What you will do:
Each of the records that follow needs an exact reproduction.

* * *

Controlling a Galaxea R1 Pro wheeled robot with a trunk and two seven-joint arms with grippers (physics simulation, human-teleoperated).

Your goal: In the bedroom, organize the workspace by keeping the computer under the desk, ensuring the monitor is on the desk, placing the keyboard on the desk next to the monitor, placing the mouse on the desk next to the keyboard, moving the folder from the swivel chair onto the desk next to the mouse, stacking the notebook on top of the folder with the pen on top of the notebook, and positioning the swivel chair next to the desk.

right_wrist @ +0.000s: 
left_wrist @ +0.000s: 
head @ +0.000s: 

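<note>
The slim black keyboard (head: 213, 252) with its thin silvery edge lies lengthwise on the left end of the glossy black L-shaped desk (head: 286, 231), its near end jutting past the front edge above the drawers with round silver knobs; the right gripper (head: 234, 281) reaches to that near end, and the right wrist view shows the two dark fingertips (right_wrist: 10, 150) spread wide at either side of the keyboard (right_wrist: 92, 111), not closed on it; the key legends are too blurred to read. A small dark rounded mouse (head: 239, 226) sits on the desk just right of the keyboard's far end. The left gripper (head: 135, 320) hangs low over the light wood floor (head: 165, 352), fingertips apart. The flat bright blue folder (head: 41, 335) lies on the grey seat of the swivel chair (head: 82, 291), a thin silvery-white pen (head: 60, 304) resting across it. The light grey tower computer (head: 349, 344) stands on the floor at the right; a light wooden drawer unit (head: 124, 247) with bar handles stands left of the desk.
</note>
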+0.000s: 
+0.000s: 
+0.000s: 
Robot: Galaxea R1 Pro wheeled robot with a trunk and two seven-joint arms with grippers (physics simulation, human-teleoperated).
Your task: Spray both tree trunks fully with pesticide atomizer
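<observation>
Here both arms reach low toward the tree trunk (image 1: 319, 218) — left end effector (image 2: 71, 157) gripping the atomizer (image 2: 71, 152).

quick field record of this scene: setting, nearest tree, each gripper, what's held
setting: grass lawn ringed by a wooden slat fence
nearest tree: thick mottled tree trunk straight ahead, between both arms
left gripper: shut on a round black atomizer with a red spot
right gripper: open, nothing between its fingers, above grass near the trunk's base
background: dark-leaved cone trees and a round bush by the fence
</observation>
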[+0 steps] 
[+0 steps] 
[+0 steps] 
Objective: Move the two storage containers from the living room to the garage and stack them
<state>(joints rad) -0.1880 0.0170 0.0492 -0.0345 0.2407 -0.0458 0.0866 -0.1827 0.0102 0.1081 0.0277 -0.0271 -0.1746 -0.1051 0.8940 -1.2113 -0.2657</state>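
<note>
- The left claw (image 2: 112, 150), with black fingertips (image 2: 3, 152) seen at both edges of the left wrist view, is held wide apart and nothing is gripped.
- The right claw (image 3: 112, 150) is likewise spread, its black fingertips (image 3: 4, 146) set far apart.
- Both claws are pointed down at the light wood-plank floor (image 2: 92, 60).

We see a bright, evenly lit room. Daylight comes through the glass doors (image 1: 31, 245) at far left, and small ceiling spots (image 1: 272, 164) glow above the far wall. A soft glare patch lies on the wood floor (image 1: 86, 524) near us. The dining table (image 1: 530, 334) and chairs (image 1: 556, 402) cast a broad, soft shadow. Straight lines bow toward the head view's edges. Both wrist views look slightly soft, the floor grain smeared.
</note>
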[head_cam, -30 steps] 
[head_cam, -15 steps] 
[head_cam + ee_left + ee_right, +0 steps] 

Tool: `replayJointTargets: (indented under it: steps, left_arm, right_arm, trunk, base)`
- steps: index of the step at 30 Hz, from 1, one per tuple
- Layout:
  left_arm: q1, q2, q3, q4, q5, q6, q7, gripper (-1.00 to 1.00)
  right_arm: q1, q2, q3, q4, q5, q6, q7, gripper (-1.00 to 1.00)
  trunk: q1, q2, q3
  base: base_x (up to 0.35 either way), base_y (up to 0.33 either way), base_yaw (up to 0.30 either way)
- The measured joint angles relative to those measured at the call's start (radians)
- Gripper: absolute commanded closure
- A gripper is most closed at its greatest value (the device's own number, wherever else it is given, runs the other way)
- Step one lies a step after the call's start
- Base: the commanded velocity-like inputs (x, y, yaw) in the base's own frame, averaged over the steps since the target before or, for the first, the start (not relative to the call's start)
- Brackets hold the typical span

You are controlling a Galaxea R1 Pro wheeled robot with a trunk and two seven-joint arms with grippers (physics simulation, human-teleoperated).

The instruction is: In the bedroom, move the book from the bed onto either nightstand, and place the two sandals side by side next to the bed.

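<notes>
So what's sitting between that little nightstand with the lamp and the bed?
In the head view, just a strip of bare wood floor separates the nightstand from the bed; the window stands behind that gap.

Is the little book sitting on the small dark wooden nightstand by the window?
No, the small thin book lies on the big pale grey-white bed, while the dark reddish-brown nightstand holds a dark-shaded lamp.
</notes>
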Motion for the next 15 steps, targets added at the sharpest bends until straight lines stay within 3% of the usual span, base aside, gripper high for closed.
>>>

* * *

Final answer:
Controlling a Galaxea R1 Pro wheeled robot with a trunk and two seven-joint arms with grippers (physics simulation, human-teleoperated).

Your goal: In the bedroom, organize the workspace by keeping the computer under the desk, ensuring the monitor is on the desk, placing the keyboard on the desk next to the monitor, placing the mouse on the desk next to the keyboard, moving the folder from the swivel chair onto the desk next to the mouse, stacking the notebook on top of the folder with the pen on top of the notebook, and positioning the swivel chair next to the desk.

right_wrist @ +0.000s: 
left_wrist @ +0.000s: 
head @ +0.000s: 

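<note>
The slim black keyboard (head: 213, 252) with its thin silvery edge lies lengthwise on the left end of the glossy black L-shaped desk (head: 286, 231), its near end jutting past the front edge above the drawers with round silver knobs; the right gripper (head: 234, 281) reaches to that near end, and the right wrist view shows the two dark fingertips (right_wrist: 10, 150) spread wide at either side of the keyboard (right_wrist: 92, 111), not closed on it; the key legends are too blurred to read. A small dark rounded mouse (head: 239, 226) sits on the desk just right of the keyboard's far end. The left gripper (head: 135, 320) hangs low over the light wood floor (head: 165, 352), fingertips apart. The flat bright blue folder (head: 41, 335) lies on the grey seat of the swivel chair (head: 82, 291), a thin silvery-white pen (head: 60, 304) resting across it. The light grey tower computer (head: 349, 344) stands on the floor at the right; a light wooden drawer unit (head: 124, 247) with bar handles stands left of the desk.
</note>
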+0.000s: 
+0.000s: 
+0.000s: 
Robot: Galaxea R1 Pro wheeled robot with a trunk and two seven-joint arms with grippers (physics simulation, human-teleoperated).
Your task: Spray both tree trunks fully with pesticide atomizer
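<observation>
Here both arms reach low toward the tree trunk (image 1: 319, 218) — left end effector (image 2: 71, 157) gripping the atomizer (image 2: 71, 152).

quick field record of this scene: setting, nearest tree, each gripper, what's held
setting: grass lawn ringed by a wooden slat fence
nearest tree: thick mottled tree trunk straight ahead, between both arms
left gripper: shut on a round black atomizer with a red spot
right gripper: open, nothing between its fingers, above grass near the trunk's base
background: dark-leaved cone trees and a round bush by the fence
</observation>
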[+0 steps] 
[+0 steps] 
[+0 steps] 
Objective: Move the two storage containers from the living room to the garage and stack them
<state>(joints rad) -0.1880 0.0170 0.0492 -0.0345 0.2407 -0.0458 0.0866 -0.1827 0.0102 0.1081 0.0277 -0.0271 -0.1746 -0.1051 0.8940 -1.2113 -0.2657</state>
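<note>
- The left claw (image 2: 112, 150), with black fingertips (image 2: 3, 152) seen at both edges of the left wrist view, is held wide apart and nothing is gripped.
- The right claw (image 3: 112, 150) is likewise spread, its black fingertips (image 3: 4, 146) set far apart.
- Both claws are pointed down at the light wood-plank floor (image 2: 92, 60).

We see a bright, evenly lit room. Daylight comes through the glass doors (image 1: 31, 245) at far left, and small ceiling spots (image 1: 272, 164) glow above the far wall. A soft glare patch lies on the wood floor (image 1: 86, 524) near us. The dining table (image 1: 530, 334) and chairs (image 1: 556, 402) cast a broad, soft shadow. Straight lines bow toward the head view's edges. Both wrist views look slightly soft, the floor grain smeared.
</note>
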[head_cam, -30 steps] 
[head_cam, -15 steps] 
[head_cam + ee_left + ee_right, +0 steps] 

Tool: `replayJointTargets: (indented under it: steps, left_arm, right_arm, trunk, base)`
- steps: index of the step at 30 Hz, from 1, one per tuple
- Layout:
  left_arm: q1, q2, q3, q4, q5, q6, q7, gripper (-1.00 to 1.00)
  right_arm: q1, q2, q3, q4, q5, q6, q7, gripper (-1.00 to 1.00)
  trunk: q1, q2, q3
  base: base_x (up to 0.35 either way), base_y (up to 0.33 either way), base_yaw (up to 0.30 either way)
- The measured joint angles relative to those measured at the call's start (radians)
- Gripper: absolute commanded closure
- A gripper is most closed at its greatest value (the device's own number, wherever else it is given, runs the other way)
- Step one lies a step after the call's start
- Base: the commanded velocity-like inputs (x, y, yaw) in the base's own frame, averaged over the steps since the target before or, for the first, the start (not relative to the call's start)
- Brackets hold the typical span

You are controlling a Galaxea R1 Pro wheeled robot with a trunk and two seven-joint arms with grippers (physics simulation, human-teleoperated).

The instruction is: In the bedroom, move the book from the bed onto either nightstand, and place the two sandals side by side next to the bed.

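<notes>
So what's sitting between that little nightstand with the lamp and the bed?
In the head view, just a strip of bare wood floor separates the nightstand from the bed; the window stands behind that gap.

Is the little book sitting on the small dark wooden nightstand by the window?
No, the small thin book lies on the big pale grey-white bed, while the dark reddish-brown nightstand holds a dark-shaded lamp.
</notes>
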Motion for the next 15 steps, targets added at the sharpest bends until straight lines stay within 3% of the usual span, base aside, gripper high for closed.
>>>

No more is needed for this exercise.